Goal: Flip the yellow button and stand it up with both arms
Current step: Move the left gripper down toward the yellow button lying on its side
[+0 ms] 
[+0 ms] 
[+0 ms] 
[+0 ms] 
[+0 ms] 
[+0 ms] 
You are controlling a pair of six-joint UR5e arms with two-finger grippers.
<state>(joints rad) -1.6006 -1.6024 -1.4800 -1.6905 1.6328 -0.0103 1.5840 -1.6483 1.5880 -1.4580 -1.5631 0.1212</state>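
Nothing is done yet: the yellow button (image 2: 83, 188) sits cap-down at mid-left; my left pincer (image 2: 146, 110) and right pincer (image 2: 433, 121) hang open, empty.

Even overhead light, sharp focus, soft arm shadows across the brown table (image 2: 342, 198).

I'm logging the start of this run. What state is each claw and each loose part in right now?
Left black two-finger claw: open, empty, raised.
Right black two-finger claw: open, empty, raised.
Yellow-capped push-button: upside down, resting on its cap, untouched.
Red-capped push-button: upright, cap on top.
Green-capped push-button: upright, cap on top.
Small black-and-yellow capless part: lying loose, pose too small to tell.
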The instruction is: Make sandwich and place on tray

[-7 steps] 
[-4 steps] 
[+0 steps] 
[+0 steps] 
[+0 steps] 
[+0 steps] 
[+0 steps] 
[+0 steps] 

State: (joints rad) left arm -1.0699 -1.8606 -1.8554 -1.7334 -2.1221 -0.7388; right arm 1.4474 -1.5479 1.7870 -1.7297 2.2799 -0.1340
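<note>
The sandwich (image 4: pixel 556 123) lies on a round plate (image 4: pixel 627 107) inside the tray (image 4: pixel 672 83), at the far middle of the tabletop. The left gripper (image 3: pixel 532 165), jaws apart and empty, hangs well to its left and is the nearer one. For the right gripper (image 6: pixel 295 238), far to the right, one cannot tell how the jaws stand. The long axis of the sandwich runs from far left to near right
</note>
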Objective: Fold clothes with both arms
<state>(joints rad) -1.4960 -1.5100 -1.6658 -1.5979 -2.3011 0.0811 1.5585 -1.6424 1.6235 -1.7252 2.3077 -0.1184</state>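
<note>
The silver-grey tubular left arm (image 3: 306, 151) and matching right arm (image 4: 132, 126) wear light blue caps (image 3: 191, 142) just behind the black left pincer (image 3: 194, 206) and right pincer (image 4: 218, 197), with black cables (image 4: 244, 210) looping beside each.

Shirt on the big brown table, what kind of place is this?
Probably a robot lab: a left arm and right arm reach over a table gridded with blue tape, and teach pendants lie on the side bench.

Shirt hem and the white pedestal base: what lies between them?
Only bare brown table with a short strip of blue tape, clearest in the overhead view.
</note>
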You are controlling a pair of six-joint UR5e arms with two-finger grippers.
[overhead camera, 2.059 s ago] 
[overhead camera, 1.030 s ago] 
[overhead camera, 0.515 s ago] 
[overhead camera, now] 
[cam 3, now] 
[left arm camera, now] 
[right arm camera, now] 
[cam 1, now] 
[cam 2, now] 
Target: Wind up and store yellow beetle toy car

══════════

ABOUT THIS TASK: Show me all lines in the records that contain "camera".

SOLVED EXERCISE:
[overhead camera, 2.059 s ago] 
[overhead camera, 1.030 s ago] 
[overhead camera, 0.515 s ago] 
[overhead camera, now] 
[left arm camera, now] 
[right arm camera, now] 

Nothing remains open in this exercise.